U.S. DEPARTMENT OF AGRICULTURE,
SOIL CONSERVATION SERVICE,
Auburn, Ala., June 23, 1971.

Zoo Director, Birmingham's Jimmy Morgan Zoo,
Birmingham, Ala.

DEAR MR. TRUETT: We appreciate your continued interest in the small watershed program, as indicated in your letter of June 18, 1971.

As stated to you in my letter of June 16, we were not able to send you the information and documents you requested. As of this date, we are still not able to furnish you with the specific information you asked for. The reasons for this are as follows:

1. Environmental impact statements as called for in section 102 of the National Environmental Policy Act of 1969 have not been prepared for projects that were planned prior to January 1, 1970. Requirements relating to these projects planned prior to that date are that they will be handled on an individual basis.

2. Environmental impact statements will be available in our office for review. We are not required to send copies to individuals on request.
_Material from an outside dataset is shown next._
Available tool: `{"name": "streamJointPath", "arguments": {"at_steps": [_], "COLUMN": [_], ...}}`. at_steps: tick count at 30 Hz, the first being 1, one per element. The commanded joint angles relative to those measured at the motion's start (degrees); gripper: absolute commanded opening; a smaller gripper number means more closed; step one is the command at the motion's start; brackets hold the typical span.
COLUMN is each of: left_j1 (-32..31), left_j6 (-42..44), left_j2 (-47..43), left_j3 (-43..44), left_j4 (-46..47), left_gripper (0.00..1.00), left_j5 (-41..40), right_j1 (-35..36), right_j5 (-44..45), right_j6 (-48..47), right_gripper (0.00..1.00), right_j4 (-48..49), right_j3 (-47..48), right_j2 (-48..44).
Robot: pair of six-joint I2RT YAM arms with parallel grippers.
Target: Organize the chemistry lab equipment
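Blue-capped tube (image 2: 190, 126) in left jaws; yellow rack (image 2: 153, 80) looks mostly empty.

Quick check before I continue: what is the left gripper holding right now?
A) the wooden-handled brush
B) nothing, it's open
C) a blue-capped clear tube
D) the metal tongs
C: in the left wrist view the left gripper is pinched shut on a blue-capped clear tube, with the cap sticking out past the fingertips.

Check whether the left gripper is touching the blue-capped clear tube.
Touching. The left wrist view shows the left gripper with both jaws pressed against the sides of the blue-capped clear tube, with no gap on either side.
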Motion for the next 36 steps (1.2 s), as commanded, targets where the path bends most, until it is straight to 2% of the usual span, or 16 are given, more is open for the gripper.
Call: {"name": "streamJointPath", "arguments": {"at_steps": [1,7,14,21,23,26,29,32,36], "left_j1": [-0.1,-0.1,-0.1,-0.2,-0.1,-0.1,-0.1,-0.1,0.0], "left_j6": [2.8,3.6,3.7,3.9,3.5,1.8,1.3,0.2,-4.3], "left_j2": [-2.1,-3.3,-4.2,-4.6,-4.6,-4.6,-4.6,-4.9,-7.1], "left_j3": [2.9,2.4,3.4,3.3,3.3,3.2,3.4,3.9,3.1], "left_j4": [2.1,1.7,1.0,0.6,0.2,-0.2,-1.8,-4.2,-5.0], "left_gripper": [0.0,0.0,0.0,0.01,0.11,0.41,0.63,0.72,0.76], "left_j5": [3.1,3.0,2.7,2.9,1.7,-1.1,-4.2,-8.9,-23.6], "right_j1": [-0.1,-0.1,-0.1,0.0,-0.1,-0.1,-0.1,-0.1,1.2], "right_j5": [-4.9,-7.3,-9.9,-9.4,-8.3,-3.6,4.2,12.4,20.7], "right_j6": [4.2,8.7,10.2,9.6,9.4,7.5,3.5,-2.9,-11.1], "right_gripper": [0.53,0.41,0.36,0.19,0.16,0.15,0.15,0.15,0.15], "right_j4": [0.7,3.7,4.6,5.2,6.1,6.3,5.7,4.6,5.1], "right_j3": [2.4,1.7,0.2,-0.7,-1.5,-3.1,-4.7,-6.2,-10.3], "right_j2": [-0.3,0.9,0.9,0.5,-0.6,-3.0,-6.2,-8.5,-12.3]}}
Copies of course are sent to the Council on Environmental Quality and the other appropriate agencies. 3. Public participation in the studies being conducted under watersheds memorandum 108 is being done through Federal and State game and fish agencies. In Alabama, representatives of the Alabama Department of Conservation and the Decatur office of the Bureau of Sport Fisheries and Wildlife have been fully involved in making the required studies. In other words, the Alabama Department of Conservation in this State is acting in behalf of Alabama citizens and organizations in making the review. The report required in watersheds memorandum 108 will be forwarded to our national office in the very near future. The memorandum does not specifically require, nor should it require, that copies of these reports be made available to the general public until reviewed and approved by the agencies mentioned above and by the Administrator of the Soil Conservation Service. These reports will be available at the Washington office of the Service.
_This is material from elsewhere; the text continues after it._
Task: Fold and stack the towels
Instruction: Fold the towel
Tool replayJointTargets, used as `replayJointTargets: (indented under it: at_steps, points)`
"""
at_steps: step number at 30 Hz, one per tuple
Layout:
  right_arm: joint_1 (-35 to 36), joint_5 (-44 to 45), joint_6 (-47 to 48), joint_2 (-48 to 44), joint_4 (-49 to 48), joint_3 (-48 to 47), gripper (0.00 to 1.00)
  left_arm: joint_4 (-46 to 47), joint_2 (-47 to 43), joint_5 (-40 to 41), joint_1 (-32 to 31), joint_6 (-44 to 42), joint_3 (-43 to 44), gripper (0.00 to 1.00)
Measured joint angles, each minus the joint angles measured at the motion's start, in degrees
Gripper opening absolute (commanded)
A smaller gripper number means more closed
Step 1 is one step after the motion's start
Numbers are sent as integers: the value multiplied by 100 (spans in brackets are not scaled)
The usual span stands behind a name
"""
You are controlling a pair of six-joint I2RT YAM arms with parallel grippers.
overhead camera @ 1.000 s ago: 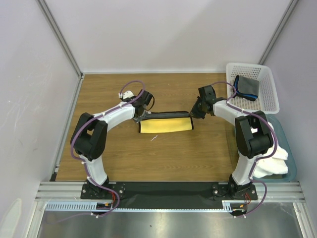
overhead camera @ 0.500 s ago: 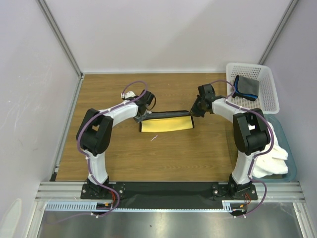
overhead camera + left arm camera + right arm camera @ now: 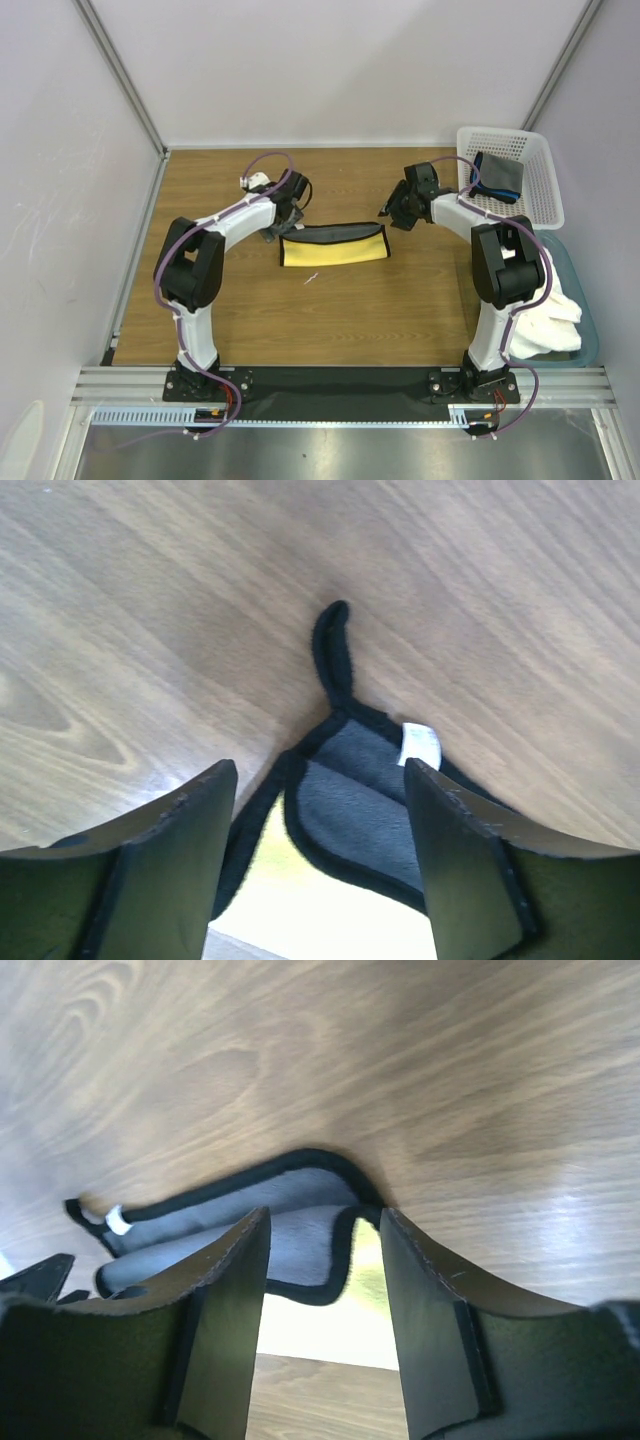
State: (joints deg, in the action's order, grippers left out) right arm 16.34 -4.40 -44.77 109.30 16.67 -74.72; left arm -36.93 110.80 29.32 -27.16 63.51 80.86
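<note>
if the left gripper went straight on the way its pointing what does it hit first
Most likely the yellow towel: its dark-edged corner with the white tag lies right between the open fingers of the left gripper, on the table. Depth is hard to judge, though.

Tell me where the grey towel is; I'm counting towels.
Top view: the grey towel lies in the white basket at the far right, beyond the right gripper.

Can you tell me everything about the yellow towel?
The yellow towel is soft cloth, bright yellow on one side and grey on the other, with a dark border. It lies folded in a long strip, flat on the wooden table. One corner has a little dark loop and a white label. The left pincer and right pincer stand open at its ends, not gripping it.
</note>
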Motion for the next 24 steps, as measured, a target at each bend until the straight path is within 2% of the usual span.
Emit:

I assure you that we in the Soil Conservation Service in Alabama are complying fully with both the spirit and the letter of recently enacted laws dealing with environmental quality and also with the provisions of memorandum 108. As stated to you before, we will welcome an opportunity to discuss matters of mutual interest here in our office and to have you review our procedures and working papers regarding this entire matter. In addition, you may wish to visit one or more projects in the State to see and become fully acquainted with this type project, and particularly the role of local sponsors. Sincerely,

Mr. RUSSELL E. TRAIN,

W. B. LINGLE, Acting State Conservationist.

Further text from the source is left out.